• _Directions_:
Please count, in the material below, each line containing "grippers", and report only the number.
Content starts
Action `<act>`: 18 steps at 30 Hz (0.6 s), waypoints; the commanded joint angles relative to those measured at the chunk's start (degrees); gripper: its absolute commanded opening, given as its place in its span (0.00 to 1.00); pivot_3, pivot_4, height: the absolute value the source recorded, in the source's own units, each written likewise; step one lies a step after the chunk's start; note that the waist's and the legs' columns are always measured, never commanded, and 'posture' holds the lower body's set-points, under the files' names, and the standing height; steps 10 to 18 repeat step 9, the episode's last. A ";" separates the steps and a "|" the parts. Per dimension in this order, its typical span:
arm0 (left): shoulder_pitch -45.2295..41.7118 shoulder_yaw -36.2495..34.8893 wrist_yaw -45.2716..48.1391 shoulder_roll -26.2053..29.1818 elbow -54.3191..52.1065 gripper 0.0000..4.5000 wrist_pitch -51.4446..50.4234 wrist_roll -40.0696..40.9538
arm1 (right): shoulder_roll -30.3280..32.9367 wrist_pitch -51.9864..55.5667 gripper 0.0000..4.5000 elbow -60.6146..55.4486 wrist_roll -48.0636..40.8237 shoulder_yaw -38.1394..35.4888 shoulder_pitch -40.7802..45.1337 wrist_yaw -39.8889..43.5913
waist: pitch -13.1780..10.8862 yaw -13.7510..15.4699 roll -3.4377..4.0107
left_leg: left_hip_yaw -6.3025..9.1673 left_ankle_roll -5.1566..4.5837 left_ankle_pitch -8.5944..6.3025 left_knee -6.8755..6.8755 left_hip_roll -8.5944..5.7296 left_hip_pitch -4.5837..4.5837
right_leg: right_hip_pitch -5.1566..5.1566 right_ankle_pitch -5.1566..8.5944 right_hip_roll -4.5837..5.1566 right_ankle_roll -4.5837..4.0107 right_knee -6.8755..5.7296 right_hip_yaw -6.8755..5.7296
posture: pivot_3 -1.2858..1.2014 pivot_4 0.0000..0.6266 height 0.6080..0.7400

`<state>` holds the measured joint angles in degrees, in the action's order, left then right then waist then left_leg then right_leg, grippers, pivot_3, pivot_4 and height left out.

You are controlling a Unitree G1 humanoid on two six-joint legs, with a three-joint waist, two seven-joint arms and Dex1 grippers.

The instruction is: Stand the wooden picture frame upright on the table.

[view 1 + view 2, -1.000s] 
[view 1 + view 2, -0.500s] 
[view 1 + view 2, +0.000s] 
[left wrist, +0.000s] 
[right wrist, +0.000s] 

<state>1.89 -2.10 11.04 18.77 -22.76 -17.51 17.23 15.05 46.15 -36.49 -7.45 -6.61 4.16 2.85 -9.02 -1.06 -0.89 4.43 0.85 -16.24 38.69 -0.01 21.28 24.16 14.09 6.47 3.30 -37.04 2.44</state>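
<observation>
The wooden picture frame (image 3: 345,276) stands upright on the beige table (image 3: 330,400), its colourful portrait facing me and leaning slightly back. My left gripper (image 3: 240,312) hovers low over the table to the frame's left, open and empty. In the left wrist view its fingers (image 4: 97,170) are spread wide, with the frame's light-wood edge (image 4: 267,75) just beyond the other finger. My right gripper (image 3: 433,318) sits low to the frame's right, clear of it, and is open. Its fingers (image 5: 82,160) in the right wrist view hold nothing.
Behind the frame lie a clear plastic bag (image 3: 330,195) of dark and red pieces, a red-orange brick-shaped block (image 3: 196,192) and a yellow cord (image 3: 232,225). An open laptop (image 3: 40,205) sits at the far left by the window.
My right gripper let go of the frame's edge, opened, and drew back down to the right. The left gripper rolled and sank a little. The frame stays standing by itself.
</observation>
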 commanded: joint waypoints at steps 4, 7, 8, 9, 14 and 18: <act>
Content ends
• _Solution for this exercise_:
2